Caution: Portions of the following contain humor. If you have no sense of humor, discontinue reading now.
Well time has certainly passed since I started working with precast terrazzo. I could say that I had worked across five decades—which is true, since I started in 1979. But a more accurate accounting says this year is Number 33.
During this time, I have ground and polished more than my share of terrazzo. As with any basic process repeated endlessly over time, one comes to a deeper understanding of just what the heck one is doing. This is called insight (seeing the inner nature of the same old thing).
And so it goes with grinding and polishing, two critical steps that help distinguish precast terrazzo from its lately more popular first cousin, cast concrete; or more accurately, precast concrete.
The insightful difference between grinding and polishing, in essence, is this: grinding is scratching a surface; and polishing is melting it.
Here’s a simple experiment you can try at home to help make your understanding of grinding more, um, concrete. First, buy a shiny new car (I like Lamborghinis). Next, put a bit of beach sand on the hood. Place a smooth brick on the sand, and rub briefly in a circular motion. Remove brick and sand, and observe. You will notice score marks on the surface, and dust. The grits of sand, being harder than the paint, have scratched furrows into the surface. Behind the scratching action of the grits, plumes of dust have come out of those furrows. This is grinding at its most basic. You want to grind wet to remove the dust, expose new surface, and keep your grinding medium clean and sharp.
Polishing terrazzo is entirely different. You are ready to polish when you have ground with successively finer grits, say 400 or 500 grit, and no scores are visible. The terrazzo should be bone-dry for best results. You can buy polishing powder or mix your own by combining tin oxide, powdered oxalic acid and flake shellac made from the bodies of the Asian Lac Beetle. (Wear a respirator.) Change the grinding head to a polishing pad or “mop.” Put some powder on the surface and mist it with a spray bottle. Spread this mud evenly over the surface with the polisher, moving in small tight circles. As it begins to dry out, bear down strongly on the polishing head to create heat of friction. Move slowly. This heat and pressure will superficially “melt” the surface, creating a vitreous surface. Mother of pearl shell, when polished in terrazzo, will light up and become incandescent from the heat—truly a sight to behold.

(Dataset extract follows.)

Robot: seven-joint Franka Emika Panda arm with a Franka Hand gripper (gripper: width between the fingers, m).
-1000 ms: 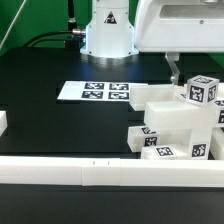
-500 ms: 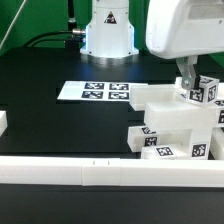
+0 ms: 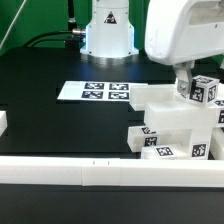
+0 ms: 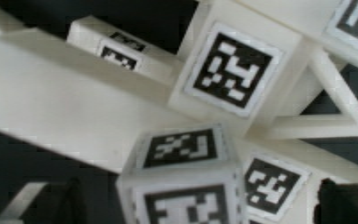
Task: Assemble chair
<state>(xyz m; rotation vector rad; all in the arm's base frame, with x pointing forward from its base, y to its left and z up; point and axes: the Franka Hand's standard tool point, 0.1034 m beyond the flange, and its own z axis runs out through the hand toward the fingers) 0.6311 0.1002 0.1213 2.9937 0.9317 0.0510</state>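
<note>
Looking through the exterior view, I see the arm's white wrist housing hanging over the scene's right side. The gripper points straight down, its dark finger just beside the tagged upper post of the chair. The fingers stand wide apart and clamp nothing (I only make out one of them clearly from here). The chair parts are bunched at the exterior view's right: a blocky white slab, with lower tagged blocks in front of it. In the wrist view those tags fill the picture, with a thin cross-brace among them.

The table is black. The marker board lies flat near the middle, in front of the robot's base. A long white rail runs along the front, and a cable trails beside the base.
</note>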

Caution is indicated, as it is possible to overpolish and “burn” a surface. You then have to regrind and repeat all the steps once more.
To recap, once again, grinding is scratching, and polishing is melting—completely different processes. These can both be done by hand, but are extremely tedious. I did this handwork my first three seasons before I even knew that I was doing terrazzo, or that equipment existed.
Specialty aggregates are great design elements, and they add a lot of pizzazz to the terrazzo.
I go to the coast of New England to source oyster shells, which I crush and grade myself. This is the recycled waste from the seafood industry. Oyster shells are wonderfully variegated, and take a nice polish.
Crushed mother of pearl shells have the same gorgeous iridescence as the pearls themselves. They are the recycled waste from the cultured pearl industry.
Aluminum and brass “chaff” are sourced from the waste stream of industries that mill these metals to make their products. They are small bits of metal that catch the light and add visual interest. Aluminum chaff really pops against a black background. Brass and aluminum letters are another specialty option. They create custom surfaces that speak.
I have pulled a lot of mirrors out of the trash. I crush and sift them. In terrazzo, mirrors create a dazzling effect, much like feldspar that occurs in granite.
Venetian terrazzo consist of oversized aggregates—so called because the palazzos in Venice used these large aggregates, to handsome effect, in their floors. More grinding is required in the process.
All manner of minerals, such as geodes and fossils, can be inlaid in terrazzo. You can find some great items at your local gem and mineral show, and it won’t break the bank. Glass aggregates are abundant and are another recycled ingredient. Use them with a translucent matrix, and you can create giant “lenses” of whatever colors you choose.
There are other options, but the trick is to choose aggregates of a similar hardness, so that it all grinds evenly.